Data Transfer between KNIME & Python Just Got Faster

Note. With KNIME Analytics Platform 4.7 or following versions, the Python features described in this article are now out of KNIME Labs. The new and more performant Python Script node can now be found in the KNIME Python Integration (which, in this article is still referred to as "KNIME Python Integration (Labs)". Find information regarding the new performance in this article. Learn more about other Python features now available v4.7 in the article, The New Python Script node with Bundled Packages.

What if we told you that the recently introduced Python Script (Labs) node makes Python just as fast in KNIME as it is anywhere else? That’s right, no latency when KNIME transfers tables to Python nodes.

In this blog post, we discuss the Python Script (Labs) node, currently available as part of the KNIME Python Integration (Labs) extension.

KNIME Python Integration Links Coders and Non-Coders

In recent years, low-code tools have made data science accessible to a wide range of users. Data science has become an integral aspect of all industries, and people in every field are embracing it, from HR managers to accountants, chemical engineers, and more. Users prefer software that is compatible with the existing technology or programming languages in their respective domains.

KNIME Analytics Platform is one such low-code software, used across a wide range of industries because it can be integrated with any tool, software, or programming language.

Every organization consists of coders and non-coders. Coders prefer programming languages for their daily data science tasks, while non-coders prefer low-code platforms. The KNIME Python Integration has already proved to be the link between these two groups. It allows KNIME users to run Python scripts inside the KNIME Analytics Platform, and also enables Python users to package their custom libraries in the form of a KNIME Component so they can run them seamlessly.

With the KNIME Python Integration (Labs) extension, a new API is available to access the data. In this article, I will look at some use cases to understand the boost in performance, and then showcase how batch processing can be used to avoid local memory issues during execution.

Tip: Install the KNIME Python Integration (Labs) extension by following the steps described in our documentation.

Understanding the Boost in Performance – Use Case 1

For this example we have the famous Airline Dataset from 2008, which contains around 2 million rows, each denoting the information of an individual flight on a particular day and whether it was diverted, canceled, or delayed. As a data scientist, we intend to apply some data transformations to this dataset so that we can ready this data for a downstream task. We decided to compute the deviation from the mean for the “Departure Delay” column. Although KNIME provides various native nodes for data transformation, we are particularly interested in applying the transformation using python packages. For this, we'll use the Python Script node, as well as the recently released Python Script (Labs) node, to compare their performance. The workflow used for this task is shown in Fig. 2.
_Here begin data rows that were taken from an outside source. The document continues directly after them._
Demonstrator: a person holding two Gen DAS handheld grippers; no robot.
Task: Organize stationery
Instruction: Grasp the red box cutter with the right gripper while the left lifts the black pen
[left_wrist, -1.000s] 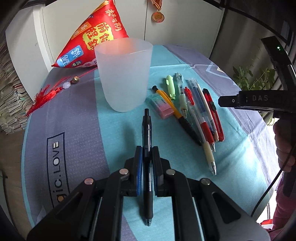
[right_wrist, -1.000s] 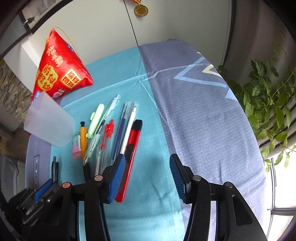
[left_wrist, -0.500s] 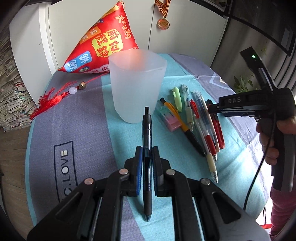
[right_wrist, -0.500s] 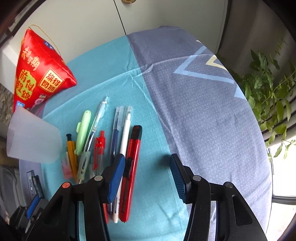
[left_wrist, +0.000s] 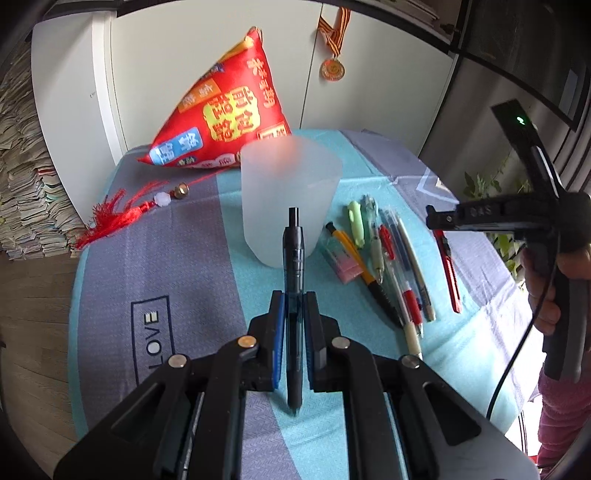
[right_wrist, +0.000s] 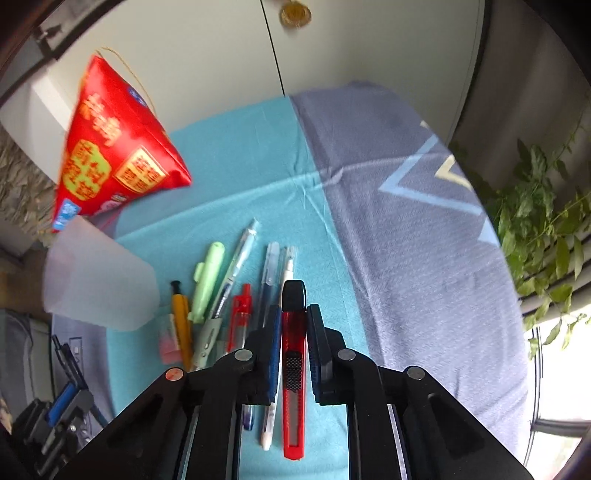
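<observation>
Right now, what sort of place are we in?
Probably a room in someone's home: a cloth-covered table by white cabinet doors, a medal hanging on them, a stack of papers and a houseplant by the window.

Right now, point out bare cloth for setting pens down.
Free: grey cloth right of the red utility knife, and around the LOVE print left of the frosted plastic cup. Crowded: the pen row beside that cup.

You get soft daylight from the window (right_wrist: 561, 369) at the right, blown out white there; shadows on the tablecloth (left_wrist: 184, 266) stay faint. Fisheye bending curves both views and darkens their corners, and the red pouch (right_wrist: 110, 155) smears with motion blur
</observation>
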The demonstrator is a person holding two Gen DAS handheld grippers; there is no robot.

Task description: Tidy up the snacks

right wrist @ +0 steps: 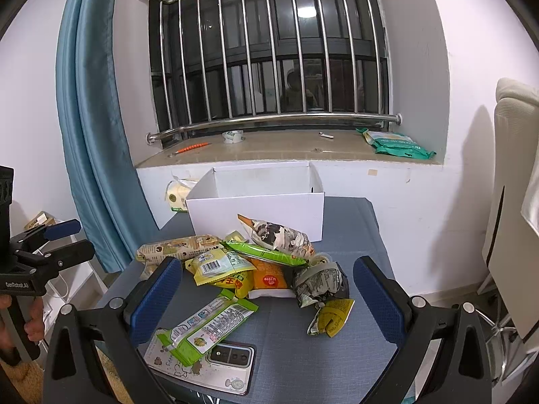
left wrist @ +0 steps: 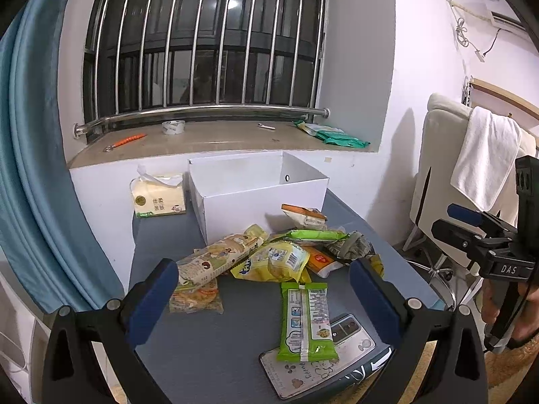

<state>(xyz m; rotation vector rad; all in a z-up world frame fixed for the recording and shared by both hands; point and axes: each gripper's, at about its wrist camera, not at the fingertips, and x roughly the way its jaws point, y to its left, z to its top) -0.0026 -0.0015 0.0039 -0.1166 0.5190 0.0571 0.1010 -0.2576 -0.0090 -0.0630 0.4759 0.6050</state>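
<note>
Even indoor light is filling both views, with a ceiling lamp reflecting as a bright spot in the dark window [left wrist: 205,43], upper centre of the left view and upper right of centre in the right one. The box [left wrist: 256,195] and the snacks [right wrist: 242,266] are casting soft shadows on the table [right wrist: 350,235], and the chair [left wrist: 438,168] is throwing a grey shadow on the wall at right. Fisheye distortion is bowing the window bars and the curtain [right wrist: 87,118] toward the edges, black vignetting is cutting the corners, and the centre is staying sharp while fine print is blurring slightly.
</note>
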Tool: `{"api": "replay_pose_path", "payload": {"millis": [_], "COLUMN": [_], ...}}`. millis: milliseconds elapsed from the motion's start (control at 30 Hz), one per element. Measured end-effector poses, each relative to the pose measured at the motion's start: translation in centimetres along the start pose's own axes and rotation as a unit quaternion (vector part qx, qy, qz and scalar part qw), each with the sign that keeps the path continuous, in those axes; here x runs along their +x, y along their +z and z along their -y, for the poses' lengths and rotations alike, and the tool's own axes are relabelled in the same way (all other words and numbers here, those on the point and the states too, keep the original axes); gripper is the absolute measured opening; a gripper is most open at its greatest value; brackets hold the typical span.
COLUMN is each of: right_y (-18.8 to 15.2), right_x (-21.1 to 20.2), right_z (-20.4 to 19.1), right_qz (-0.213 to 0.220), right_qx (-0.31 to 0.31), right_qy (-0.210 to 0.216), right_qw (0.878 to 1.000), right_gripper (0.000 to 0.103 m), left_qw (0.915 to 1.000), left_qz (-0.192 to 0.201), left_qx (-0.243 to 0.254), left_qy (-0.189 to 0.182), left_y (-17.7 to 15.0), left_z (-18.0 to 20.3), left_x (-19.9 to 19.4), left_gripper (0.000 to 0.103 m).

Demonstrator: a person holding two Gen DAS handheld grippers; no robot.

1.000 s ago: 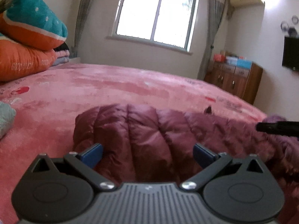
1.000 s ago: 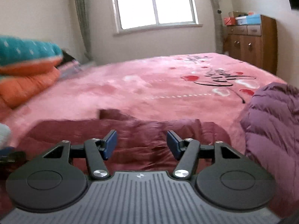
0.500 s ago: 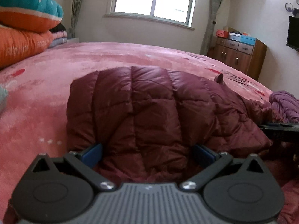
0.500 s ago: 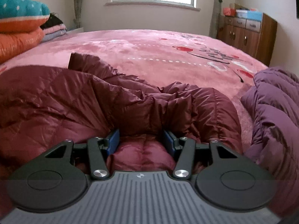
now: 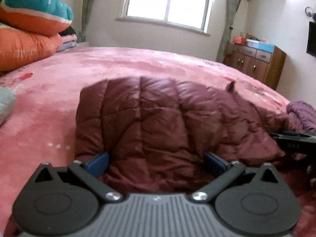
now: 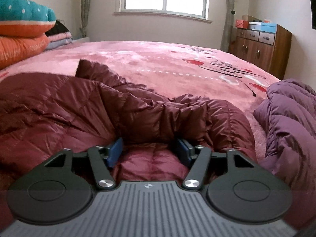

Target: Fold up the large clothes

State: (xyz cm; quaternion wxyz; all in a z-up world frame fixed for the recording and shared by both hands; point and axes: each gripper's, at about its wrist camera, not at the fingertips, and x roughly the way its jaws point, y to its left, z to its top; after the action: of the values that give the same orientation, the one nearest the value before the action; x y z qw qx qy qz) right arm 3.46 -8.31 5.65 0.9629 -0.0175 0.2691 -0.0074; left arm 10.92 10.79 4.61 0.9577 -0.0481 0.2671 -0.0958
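A dark red quilted down jacket (image 5: 158, 122) lies bunched on the pink bed; it also shows in the right wrist view (image 6: 83, 106). My left gripper (image 5: 156, 163) is open, its blue pads wide apart on either side of a bulge of the jacket's near edge. My right gripper (image 6: 149, 152) is open, its pads either side of a fold near the jacket's right end. The right gripper's black tip shows at the right edge of the left wrist view (image 5: 294, 138).
A purple down jacket (image 6: 288, 118) lies at the right on the bed (image 6: 158, 59). Stacked orange and teal quilts (image 5: 29, 29) stand at the left. A wooden cabinet (image 6: 262, 47) stands by the far wall. A pale green cloth (image 5: 6, 104) lies at the left.
Both grippers dropped low and came in against the red jacket a second ago. Since half a second ago the left view has drawn back slightly; the right has barely moved.
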Motion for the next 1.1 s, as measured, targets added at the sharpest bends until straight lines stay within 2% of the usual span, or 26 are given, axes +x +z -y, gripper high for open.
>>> {"api": "replay_pose_path", "payload": {"millis": [33,67,200,333,533,767,1100], "right_y": [0.2,0.4,0.5,-0.7,-4.3,-6.9,-8.4], "right_x": [-0.5,-1.4,-6.1,-10.4,-16.0,-21.5,-26.0], "right_z": [0.2,0.3,0.7,1.7,3.0,2.6,1.0], "right_qz": [-0.004,-0.002,0.020,0.006,-0.012,-0.008,-0.009], "right_qx": [0.007,0.016,0.026,0.054,0.100,0.090,0.077], "right_qy": [-0.001,-0.001,-0.007,0.005,0.006,0.014,0.049], "right_qw": [1.000,1.000,0.999,0.998,0.995,0.996,0.996], "right_gripper": [0.091,0.103,0.103,0.103,0.103,0.103,0.103], "left_qw": [1.0000,0.9998,0.9996,0.9999,0.9998,0.9984,0.9962], "left_qz": [0.004,0.008,0.014,0.002,-0.014,-0.018,0.015], "left_qx": [0.007,0.014,0.023,0.015,0.014,0.031,0.039], "left_qy": [0.003,0.006,-0.001,-0.007,0.001,0.043,0.077], "left_y": [0.0,0.0,-0.3,-1.2,-2.9,-4.0,-4.2], "left_z": [0.5,0.9,1.9,2.6,3.3,5.0,7.2], "left_x": [-0.7,-1.4,-3.7,-6.3,-11.6,-17.3,-23.8], "left_gripper": [0.101,0.101,0.101,0.102,0.102,0.102,0.102]}}
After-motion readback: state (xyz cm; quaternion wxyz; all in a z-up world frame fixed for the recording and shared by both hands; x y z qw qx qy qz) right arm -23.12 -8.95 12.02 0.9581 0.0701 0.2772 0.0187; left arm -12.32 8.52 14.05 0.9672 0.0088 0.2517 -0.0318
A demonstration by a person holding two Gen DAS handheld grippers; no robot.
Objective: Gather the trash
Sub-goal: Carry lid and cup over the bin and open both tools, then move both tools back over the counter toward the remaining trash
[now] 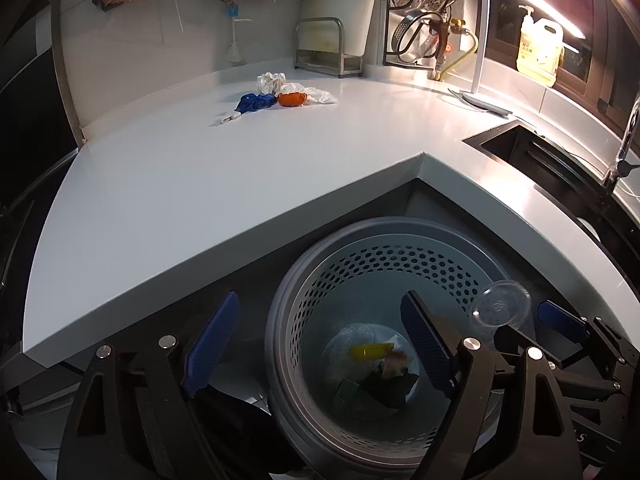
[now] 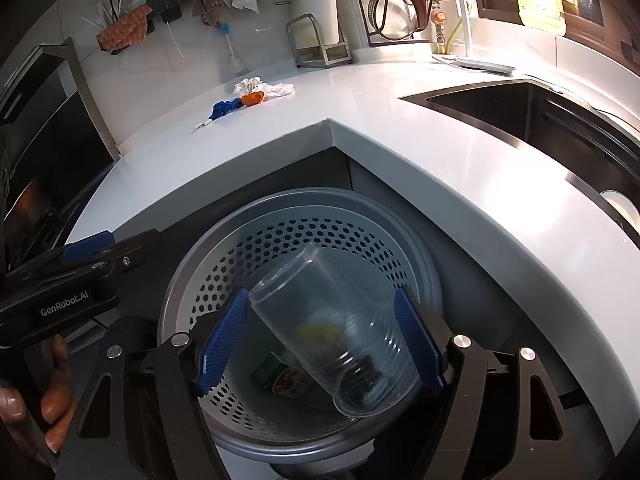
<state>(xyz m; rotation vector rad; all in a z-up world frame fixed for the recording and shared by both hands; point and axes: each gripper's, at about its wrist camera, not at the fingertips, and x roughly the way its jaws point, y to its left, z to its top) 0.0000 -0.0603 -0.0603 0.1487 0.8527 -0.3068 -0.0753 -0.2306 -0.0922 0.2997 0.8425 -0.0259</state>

To make sure we get the fastest performance, we'll switch to the KNIME Columnar Table backend extension. This can be configured by right-clicking the workflow name in the KNIME Explorer and then clicking the “Configure” option. Select the Table Backend as “Columnar Backend,” as shown in Fig. 1.

Tip: Read more about the Columnar backend in the article, Inside KNIME Labs: A New Table Backend for Improved Performance.

Fig. 1: Configure the workflow to use Columnar Backend.

50x performance improvement on 2-million-row data operation

As evident from the film shown in Fig. 2, it takes only 15 seconds to access the KNIME table from Python and apply the data operation on 2 million rows – using the Python Script (Labs) node with Pyarrow or Pandas (green annotation box). The old Python Script node needs more than 5 minutes. This is nearly a 50x improvement. The Apache Arrow backend drastically reduces the overhead of the data transfer between KNIME and Python.

Fig. 2: Comparing the performance of the old and new API using the Python Performance workflow.

Note that even if we use the default backend for the workflow, the Python Script (Labs) node is still faster for data transfer operations between KNIME and Python, compared to the Python Script node. But we recommend switching to “Columnar Backend” This provides the best performance with the Python Script (Labs) node.

How do I use the new API?

The new API, available via the knime_io module, provides a new way of accessing the data coming into the Python Script (Labs) node. When you drag the node to the KNIME Analytics Platform, the knime_io is imported into the script by default. The data coming into the node can be accessed as Pandas DataFrame or PyArrow Table. This is pretty cool, as we can access the input data as a PyArrow table when we want to perform some data operations, and can also access the data as Pandas DataFrame if we want to run machine learning models on the data. Fig. 3 shows the code snippet for accessing the data coming into Python Script (Labs) node.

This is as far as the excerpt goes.